Arrivés en Haïti il y a quelques mois pour participer à la mission de stabilisation des Nations unies, ces trois copains viennent de perdre deux de leurs collègues français et sont sans nouvelles de certains amis haïtiens. "C’est pas des mots. On avait l’impression que le pays évoluait dans le bon sens, qu’on faisait du bon travail. On plaçait beaucoup d’espoir dans les élections législatives et sénatoriales qui devaient avoir lieu en février 2010. Et là, tout est fichu. Comment les gens pourront-ils s’en relever?"

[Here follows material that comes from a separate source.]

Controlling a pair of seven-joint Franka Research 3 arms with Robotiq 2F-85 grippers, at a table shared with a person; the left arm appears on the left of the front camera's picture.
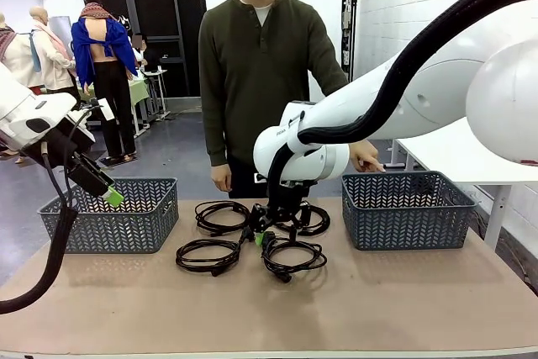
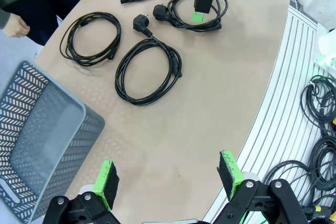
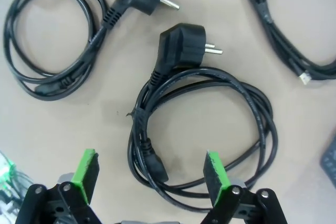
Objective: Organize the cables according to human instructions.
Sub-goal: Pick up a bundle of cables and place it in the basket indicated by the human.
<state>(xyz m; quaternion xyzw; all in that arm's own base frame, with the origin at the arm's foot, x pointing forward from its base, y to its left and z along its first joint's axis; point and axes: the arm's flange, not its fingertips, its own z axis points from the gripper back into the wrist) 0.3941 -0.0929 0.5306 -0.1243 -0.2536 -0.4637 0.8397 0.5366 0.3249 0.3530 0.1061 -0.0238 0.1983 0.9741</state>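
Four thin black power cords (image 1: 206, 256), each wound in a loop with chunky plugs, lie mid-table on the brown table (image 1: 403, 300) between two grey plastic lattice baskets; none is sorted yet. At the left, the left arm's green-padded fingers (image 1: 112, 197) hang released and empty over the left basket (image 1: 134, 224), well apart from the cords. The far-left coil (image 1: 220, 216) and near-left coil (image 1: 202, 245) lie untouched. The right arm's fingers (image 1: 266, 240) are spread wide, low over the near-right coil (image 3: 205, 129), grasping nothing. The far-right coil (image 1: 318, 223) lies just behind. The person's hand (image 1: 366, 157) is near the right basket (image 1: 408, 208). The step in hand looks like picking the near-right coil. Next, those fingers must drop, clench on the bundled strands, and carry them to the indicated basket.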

Des blessés acheminés vers des hôpitaux antillais
Avant de reprendre l’avion pour la Martinique, le docteur Jean-Michel Dudouit, urgentiste à Fort-de-France, glisse deux barres chocolatées dans la poche d’un collègue médecin. "Tu n’as rien mangé aujourd’hui, j’imagine." "Non, rien. Pas eu le cœur, pas eu le temps." La journée a été difficile pour lui aussi: Jean-Michel Dudouit a assisté à l’amputation d’un pied aux ciseaux et sans anesthésiants et a dû choisir parmi d’innombrables blessés les heureux élus qui vont bénéficier de soins aux Antilles françaises. Mais l’urgentiste de Martinique a le sourire malgré la fatigue. "Dans l’avion, ce matin, on a eu l’idée d’acheminer certains blessés haïtiens vers nos hôpitaux antillais. J’ai appelé mon patron qui a dit OK. On va les opérer chez nous et on les renverra ici dans quelques jours, une fois sauvés. Ici, on peut mourir de dysenterie à cause d’une fracture ouverte, chez nous, cela se soigne parfaitement."
Ce pont aérien improvisé fait la fierté des autorités françaises. "La plupart des pays prennent en charge leurs ressortissants et puis point barre", observe un diplomate. Un hôpital de campagne convoyé par avion devait arriver vendredi matin à l’aéroport Toussaint-Louverture. "Tous les hôpitaux sont en ruine, les dispensaires des ONG débordés. On va essayer de monter un hôpital à l’aéroport", se félicite l’ambassadeur de France.
La cathédrale de Port-au-Prince n’a pas mieux résisté que les églises des environs. Son fantôme rose et blanc se dessine sous le ciel azur. Les grilles, arrachées, se baladent très loin de l’endroit où elles étaient plantées. "Il y a beaucoup de gens en difficulté là-dessous. Des gens nous appellent à l’aide", dit Victor, un jeune de 15 ans dont les mains saignent à force de déplacer pierres et parpaings. A son côté, Jean Browns Dorvelos, un agent des douanes venu prêter main-forte. Armé de son seul courage, d’un masque et de gants de chirurgien déchirés, il creuse dans les décombres. "Les cadavres, on ne sait pas quoi en faire. Alors on les entasse dans un coin."